In Melbourne alone, almost half (43 per cent) of all dog parks were found to have been contaminated, while in Hobart 20 per cent of parks were contaminated.

Up in Far North Queensland, the contamination rates were the highest in the country, with 100 per cent of the parks tested in the region found to be contaminated.

The frightening disease can trigger vomiting, diarrhoea, and anemia in both dogs and humans. File image. Credit: Getty Images

Rates of contamination in Queensland’s capital were also high, with 66 per cent of Brisbane’s dog parks contaminated.

Rates were also high in other capital cities such as Perth with 50 per cent pollution and in Darwin with 70 per cent pollution.

In Sydney and Adelaide, however, rates were lower, with just 8 per cent of Sydney dog ​​parks and 11 per cent of parks in Adelaide contaminated with the parasite.

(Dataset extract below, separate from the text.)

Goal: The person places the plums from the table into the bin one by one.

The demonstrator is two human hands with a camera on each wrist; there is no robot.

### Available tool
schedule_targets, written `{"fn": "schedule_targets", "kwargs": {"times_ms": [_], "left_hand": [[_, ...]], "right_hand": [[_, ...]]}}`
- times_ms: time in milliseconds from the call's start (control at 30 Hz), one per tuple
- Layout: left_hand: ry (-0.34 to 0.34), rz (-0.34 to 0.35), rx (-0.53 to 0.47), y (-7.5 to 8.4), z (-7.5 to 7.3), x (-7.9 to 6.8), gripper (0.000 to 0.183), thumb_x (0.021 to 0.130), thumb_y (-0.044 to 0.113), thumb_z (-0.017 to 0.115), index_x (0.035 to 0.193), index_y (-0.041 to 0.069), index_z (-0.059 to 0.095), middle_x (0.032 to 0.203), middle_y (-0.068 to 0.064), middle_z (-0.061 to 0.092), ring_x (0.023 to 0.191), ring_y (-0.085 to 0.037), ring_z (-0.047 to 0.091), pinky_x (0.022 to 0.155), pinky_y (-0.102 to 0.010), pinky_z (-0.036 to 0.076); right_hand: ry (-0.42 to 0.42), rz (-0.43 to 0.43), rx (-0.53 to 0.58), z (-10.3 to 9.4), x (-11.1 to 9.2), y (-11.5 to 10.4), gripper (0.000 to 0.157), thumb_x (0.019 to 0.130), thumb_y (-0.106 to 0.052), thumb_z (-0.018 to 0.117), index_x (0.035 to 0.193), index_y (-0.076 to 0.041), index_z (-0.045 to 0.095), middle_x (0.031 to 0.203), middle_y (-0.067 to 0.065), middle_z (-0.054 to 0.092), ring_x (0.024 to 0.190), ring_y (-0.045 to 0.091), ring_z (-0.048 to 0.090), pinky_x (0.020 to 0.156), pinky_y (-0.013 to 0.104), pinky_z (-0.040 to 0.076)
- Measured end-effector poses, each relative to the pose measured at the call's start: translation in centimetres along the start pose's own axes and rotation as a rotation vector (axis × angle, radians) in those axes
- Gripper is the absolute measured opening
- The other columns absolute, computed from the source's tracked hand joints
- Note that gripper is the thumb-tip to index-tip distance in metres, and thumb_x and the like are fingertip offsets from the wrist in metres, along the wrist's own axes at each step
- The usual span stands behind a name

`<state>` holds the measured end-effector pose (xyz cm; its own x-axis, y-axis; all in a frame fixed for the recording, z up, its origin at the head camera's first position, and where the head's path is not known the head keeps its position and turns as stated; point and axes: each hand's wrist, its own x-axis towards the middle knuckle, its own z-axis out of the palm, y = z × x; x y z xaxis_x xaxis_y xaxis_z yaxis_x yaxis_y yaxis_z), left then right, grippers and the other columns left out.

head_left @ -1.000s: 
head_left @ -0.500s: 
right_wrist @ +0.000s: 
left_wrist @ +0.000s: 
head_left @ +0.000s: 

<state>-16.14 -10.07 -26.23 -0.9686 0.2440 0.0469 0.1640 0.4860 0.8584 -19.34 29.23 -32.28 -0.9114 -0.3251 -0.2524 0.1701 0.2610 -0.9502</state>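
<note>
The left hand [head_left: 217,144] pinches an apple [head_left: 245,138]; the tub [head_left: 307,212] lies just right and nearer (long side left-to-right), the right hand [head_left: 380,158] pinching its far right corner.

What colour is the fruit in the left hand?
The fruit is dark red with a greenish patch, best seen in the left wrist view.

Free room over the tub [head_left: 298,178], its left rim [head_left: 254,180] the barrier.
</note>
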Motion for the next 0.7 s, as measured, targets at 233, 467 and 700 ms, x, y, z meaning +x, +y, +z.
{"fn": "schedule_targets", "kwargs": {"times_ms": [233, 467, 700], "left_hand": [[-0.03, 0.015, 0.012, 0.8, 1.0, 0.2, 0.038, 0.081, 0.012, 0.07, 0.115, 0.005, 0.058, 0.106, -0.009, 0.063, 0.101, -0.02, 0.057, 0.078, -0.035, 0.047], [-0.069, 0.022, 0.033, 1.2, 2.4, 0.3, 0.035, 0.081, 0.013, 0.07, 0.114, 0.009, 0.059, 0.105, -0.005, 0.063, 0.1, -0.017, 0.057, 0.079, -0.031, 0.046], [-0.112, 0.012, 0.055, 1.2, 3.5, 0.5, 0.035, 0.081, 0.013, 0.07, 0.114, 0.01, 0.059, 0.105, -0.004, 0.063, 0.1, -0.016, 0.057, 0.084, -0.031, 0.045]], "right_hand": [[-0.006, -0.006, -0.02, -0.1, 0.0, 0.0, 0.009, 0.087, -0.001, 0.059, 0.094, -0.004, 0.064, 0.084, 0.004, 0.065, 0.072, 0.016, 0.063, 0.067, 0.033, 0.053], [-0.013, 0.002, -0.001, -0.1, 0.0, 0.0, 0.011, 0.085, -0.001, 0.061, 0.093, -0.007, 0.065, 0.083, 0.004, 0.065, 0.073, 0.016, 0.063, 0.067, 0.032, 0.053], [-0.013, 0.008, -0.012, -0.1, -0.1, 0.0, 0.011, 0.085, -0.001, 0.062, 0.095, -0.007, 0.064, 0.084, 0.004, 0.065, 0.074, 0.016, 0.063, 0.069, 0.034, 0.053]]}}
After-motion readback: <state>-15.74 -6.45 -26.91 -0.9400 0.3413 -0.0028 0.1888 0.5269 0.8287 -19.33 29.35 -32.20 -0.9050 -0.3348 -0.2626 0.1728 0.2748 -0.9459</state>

While dog owners are being warned of the risks, parents are also being warned, as five of the seven worms identified in the study can make humans sick as well.

University of Melbourne professor of Veterinary Parasitology Rebecca Traub told 7NEWS pet owners and parents should remain diligent.

“If kids are running around barefoot and if kids are playing without washing their hands and putting their hands in their mouth, that then becomes a risk for these kids,” she said.

“So something as simple as washing hands, and making sure you’re wearing footwear outside, these very basic precautions can help.”

How can we prevent it?

Traub said preventative measures, should be taken by pet owners in order to minimize the risks.

“Things such as regular de-worming, and responsible pet ownership, such as the immediate removal of dog poo in parks, should be encouraged to minimize the health risks associated with canine intestinal worms to both dogs and humans,” she said.

Regular checkups at the vet are also advised, as well as maintaining good hygiene when spending time in these outdoor areas.

Traub added the “biggest line of defense” was monthly de-worming through the use of products that specifically targeted hookworms, roundworms and whipworms – such as NexGard Spectra.

Responsible pet ownership and the removal of dog poo in parks is said to be an effective preventative measure. File image. Credit: UCG/UCG/Universal Images Group via G

To help reduce the risk of transmission of the dangerous disease from pets to people, the Australian Companion Animal Zoonoses Advisory Panel has recently developed a set of guidelines to help Australians.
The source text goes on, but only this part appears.